悠子は長い期間私を待ってくれましたし、今はきっと、スポーツを続ける決心をしたことを嬉しく感じていると思います。パートナーを待ちながら一人で滑り続けるのが簡単ではないことを、自分の経験から知っています。悠子にもケガをしていた時がありましたから。いろいろな考えがめぐってきて、大変なんです。だから辛抱してくれた悠子には感謝しています。
-スミルノフ選手にはユーモアのセンスがありますが、川口選手はずっと一緒に活動しているので、冗談を理解できるようになったのではないですか。

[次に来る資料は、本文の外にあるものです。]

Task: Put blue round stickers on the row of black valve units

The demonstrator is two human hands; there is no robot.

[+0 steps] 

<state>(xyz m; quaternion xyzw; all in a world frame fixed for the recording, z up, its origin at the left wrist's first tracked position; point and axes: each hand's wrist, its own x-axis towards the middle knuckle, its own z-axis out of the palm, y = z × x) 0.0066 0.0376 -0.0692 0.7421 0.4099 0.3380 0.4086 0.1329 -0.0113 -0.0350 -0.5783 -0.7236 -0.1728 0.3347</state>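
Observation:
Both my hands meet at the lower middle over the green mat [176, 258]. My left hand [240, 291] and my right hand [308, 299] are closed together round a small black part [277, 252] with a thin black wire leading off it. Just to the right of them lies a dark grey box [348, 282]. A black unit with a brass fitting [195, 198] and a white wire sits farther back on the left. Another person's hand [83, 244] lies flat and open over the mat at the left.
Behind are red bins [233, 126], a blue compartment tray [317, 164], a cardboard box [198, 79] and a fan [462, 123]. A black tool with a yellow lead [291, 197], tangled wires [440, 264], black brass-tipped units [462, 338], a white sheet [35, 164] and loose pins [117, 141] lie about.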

もちろん、すべてではないです。日本人の気質は違いますし、ロシアみたいな冗談は言いません。ロシア文化のこの部分を学びとるのは、悠子にとって大変だったでしょう。モスクヴィナ・コーチ1人だけでも本を書けるほど冗談を言いますから。ただ私たちは冗談の意味を説明するようにしていますから大丈夫です。
-川口選手がロシアとロシアのフィギュアスケートに慣れるのに苦労したことはわかります。スミルノフ選手にとって、異なる気質のパートナーに慣れるまではいかがでしたか。

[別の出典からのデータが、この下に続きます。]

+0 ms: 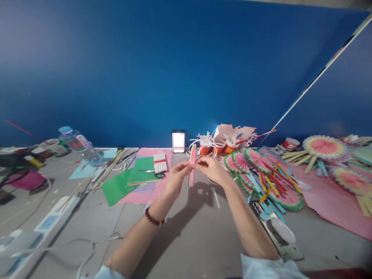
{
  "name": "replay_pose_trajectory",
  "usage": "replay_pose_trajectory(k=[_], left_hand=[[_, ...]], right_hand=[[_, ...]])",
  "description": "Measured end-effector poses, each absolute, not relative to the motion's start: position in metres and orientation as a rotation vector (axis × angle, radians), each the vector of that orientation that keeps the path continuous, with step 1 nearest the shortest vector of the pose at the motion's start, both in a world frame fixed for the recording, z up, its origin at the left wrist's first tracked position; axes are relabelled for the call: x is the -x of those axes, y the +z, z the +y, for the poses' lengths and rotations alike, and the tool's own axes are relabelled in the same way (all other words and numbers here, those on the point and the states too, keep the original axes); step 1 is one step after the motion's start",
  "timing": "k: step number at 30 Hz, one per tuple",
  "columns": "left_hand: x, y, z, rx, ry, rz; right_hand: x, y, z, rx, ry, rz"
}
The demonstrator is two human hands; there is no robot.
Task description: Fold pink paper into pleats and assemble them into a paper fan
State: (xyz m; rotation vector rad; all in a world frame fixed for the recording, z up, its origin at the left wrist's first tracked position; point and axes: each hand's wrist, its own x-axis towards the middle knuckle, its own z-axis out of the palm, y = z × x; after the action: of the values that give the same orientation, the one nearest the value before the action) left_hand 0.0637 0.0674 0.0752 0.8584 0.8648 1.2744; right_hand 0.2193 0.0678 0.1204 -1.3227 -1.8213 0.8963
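My left hand (176, 177) and my right hand (212, 170) meet at chest centre, above the grey tabletop. Both pinch a narrow folded pink paper strip (191, 179) near its middle, and the strip stands roughly upright with greenish ends. My fingertips hide the strip's centre. Below the right hand lies a thin white strip (216, 197). To the left, scissors (158, 175) and a white pack with a red band (159, 162) rest on green paper sheets (117, 190).
Finished paper rosettes (257, 159) with coloured strips pile up at right, beside a phone (286, 242) with a white mouse-shaped object (282, 230). Paper cups (231, 145) and a lit screen (178, 142) stand by the blue wall. A bottle (80, 143) and a power strip (48, 228) are at left.
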Motion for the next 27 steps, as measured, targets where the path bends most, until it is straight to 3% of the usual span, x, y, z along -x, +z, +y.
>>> replay_pose_trajectory(k=[14, 27], left_hand=[[-0.06, 0.076, 0.07, -0.85, 1.26, 0.88], [-0.063, 0.088, 0.063, -0.835, 1.297, 0.825]], right_hand=[[-0.22, 0.117, 0.071, 1.343, 0.864, -1.762], [-0.209, 0.113, 0.072, 1.276, 1.148, -1.383]])
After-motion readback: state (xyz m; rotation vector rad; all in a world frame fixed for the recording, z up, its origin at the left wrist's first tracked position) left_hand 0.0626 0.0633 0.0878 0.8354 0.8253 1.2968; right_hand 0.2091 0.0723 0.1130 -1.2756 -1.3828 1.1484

ペアを組んだ時から、とても楽だったんです。悠子は当時、あまりロシア語を話すことができず、私も英語がほとんどできませんでした。モスクヴィナ・コーチは、「あなたたちはなんて偉いのかしら。ずっと黙々と練習してるなんて」と、とても嬉しそうに言っていました(笑)。今はあの時よりもたくさん話をしています。コーチが「成長して会話を覚えたら、練習よりもおしゃべりばかりね」なんて頭を抱えるぐらいですから。もちろん、コーチは冗談で言っているのですけど。
気質の点で障壁は当然あります。ロシア人はオープンですから。日本では意見を言わずに心の中で留め置かなければなりません。女性ならなおさらのことです。
-2人は互いを親友と呼ぶことができますか。
できます。私たちは親友であり、同志であります。自由な時間ではあまり一緒にいないかもしれませんが、どちらかが劇場や他のどこかに行く場合は、互いに必ず電話しあいます。普通に交流していますよ。